L’illusione populista – che è un’illusione sovranista – ci fa credere che basti entrare nella stanza dei bottoni dello Stato con uno staff deter­minato a risolvere i problemi, senza considerare che molti di questi sono, come Biasco spiega assai bene, fuori dalla portata degli Stati (soprattutto Stati di piccole e anche medie estensioni). Insomma, la soluzione sovranista ha più facilità a essere catturata dai nazionalisti e xenofobi, perché questi ultimi non promettono in fondo né la re­ distribuzione sociale né il riscatto economico dei poveri. Sono invece come i cani da guardia dei ceti medi alleati ai super ricchi, pronti a tagliare le tasse a se stessi, a ridurre le tasse di successione per ripro­dursi, a destinare più soldi pubblici a chi sta già meglio per consoli­dare il loro benessere (il regionalismo differenziato che in Italia attrae purtroppo anche parte del PD rientra in questa politica di secessione sociale di chi più ha e non vuole più accollarsi responsabilità verso chi ha meno, dichiarati re­sponsabili del loro stato, proprio come si dice dei poveri!). La politica della Lega rispecchia assai bene questo progetto – che è xenofobo, nazio­nalista, esplicitamente attento agli interessi dei ceti medi.

Con tutta la buona volontà dei teorici del po­pulismo di sinistra, il populismo non riesce a essere una strategia della sinistra.
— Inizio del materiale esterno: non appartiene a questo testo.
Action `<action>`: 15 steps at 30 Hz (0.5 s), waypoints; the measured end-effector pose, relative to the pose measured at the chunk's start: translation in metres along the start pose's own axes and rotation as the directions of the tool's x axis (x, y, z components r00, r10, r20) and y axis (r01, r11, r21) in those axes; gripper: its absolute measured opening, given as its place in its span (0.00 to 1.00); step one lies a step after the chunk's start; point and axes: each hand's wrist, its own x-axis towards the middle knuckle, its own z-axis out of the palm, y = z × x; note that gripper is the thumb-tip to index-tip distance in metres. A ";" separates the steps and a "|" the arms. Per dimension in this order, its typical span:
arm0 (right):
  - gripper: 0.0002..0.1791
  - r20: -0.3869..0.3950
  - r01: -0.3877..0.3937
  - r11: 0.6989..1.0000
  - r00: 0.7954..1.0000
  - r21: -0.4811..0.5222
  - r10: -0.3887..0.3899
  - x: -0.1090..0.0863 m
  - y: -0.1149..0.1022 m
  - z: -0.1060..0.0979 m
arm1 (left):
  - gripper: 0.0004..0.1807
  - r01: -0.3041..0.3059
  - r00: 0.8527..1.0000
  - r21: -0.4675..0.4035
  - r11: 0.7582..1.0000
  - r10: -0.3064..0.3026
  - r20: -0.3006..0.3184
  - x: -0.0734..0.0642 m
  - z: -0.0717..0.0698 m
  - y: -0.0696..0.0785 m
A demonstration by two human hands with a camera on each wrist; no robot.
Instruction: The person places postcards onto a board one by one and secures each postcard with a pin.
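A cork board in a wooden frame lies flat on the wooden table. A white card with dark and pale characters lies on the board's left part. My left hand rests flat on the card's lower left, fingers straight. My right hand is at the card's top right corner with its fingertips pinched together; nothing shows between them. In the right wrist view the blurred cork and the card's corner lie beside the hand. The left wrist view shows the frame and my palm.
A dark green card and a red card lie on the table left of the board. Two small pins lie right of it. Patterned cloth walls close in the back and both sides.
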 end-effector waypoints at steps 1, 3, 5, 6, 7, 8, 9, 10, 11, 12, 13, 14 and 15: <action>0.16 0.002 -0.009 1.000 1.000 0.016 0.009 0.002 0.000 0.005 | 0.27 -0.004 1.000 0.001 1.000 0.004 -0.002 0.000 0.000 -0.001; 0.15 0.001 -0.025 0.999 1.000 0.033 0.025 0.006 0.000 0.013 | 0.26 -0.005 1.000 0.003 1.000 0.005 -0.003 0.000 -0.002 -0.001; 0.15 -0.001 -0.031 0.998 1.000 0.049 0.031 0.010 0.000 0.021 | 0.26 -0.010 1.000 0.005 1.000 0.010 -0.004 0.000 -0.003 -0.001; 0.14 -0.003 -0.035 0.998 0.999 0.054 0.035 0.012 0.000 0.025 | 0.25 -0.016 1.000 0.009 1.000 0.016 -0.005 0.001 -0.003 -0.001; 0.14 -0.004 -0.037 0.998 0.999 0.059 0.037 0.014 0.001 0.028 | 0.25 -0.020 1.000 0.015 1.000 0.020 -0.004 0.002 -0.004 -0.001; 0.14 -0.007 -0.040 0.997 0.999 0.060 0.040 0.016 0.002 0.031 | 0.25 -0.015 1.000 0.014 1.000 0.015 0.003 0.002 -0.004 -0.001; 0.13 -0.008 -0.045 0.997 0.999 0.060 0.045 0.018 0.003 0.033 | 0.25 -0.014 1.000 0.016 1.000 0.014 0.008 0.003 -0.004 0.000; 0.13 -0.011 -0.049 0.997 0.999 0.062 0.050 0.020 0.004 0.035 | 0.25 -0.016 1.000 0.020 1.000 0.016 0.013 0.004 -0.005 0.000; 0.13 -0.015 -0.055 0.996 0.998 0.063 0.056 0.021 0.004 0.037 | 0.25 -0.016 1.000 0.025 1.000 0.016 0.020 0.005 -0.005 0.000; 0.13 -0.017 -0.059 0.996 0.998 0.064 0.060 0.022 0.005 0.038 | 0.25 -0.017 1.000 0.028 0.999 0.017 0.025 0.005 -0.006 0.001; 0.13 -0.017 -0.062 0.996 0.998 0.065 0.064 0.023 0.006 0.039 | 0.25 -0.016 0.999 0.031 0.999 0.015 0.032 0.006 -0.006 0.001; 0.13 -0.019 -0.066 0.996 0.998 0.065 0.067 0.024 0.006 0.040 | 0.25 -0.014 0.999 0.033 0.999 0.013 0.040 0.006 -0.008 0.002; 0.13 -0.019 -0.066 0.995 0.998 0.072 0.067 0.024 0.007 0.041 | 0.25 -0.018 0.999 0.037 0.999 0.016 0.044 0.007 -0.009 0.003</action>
Tra le miriadi di ragioni (alcune delle quali qui menzionate) ve n’è una che il saggio di Biasco mette bene in luce: la condizione del nostro tempo è giocoforza proiettata alla dimensione sovranazionale. Pensare di reagire o anche resistere alle forze conglomerate delle mul­tinazionali ritornando allo Stato-nazione è oltre che anacronistico illusorio. Se c’è una dimensione che può ridare ossigeno alla politica questa è quella internazionale. Che lo vogliamo o no siamo obbligati a essere coraggiosi oltremisura, e vedere in quel che non piace a molti di noi – l’Europa – un possibile campo di battaglia per la ricostruzio­ne delle strategie politiche di giustizia.

Faccio mie in conclusione le parole di Biasco: «la dimensione eu­ropea, prima ancora che mondiale, appare di fondamentale impor­tanza. Impegnare l’Europa in questa direzione è una via difficile e di duro confronto, e lascio immaginare quale intransigenza, mobilita­zione e capacità di proposta controcorrente siano necessarie per un quadro differente. Ma, smontando l’Europa, tutto questo è impensa­bile, come lo è il governo di altri problemi che il neoliberismo lascia in eredità e che hanno radici globali, quando non sono integralmen­te tali (quali le migrazioni, il clima, l’ambiente, le tensioni geopo­litiche e militari, l’energia, la povertà, la guerra dei dazi, il governo delle monete internazionali, la sicurezza). Non è l’Unione europea il bersaglio, ma la sua gestione, filosofia e indirizzi».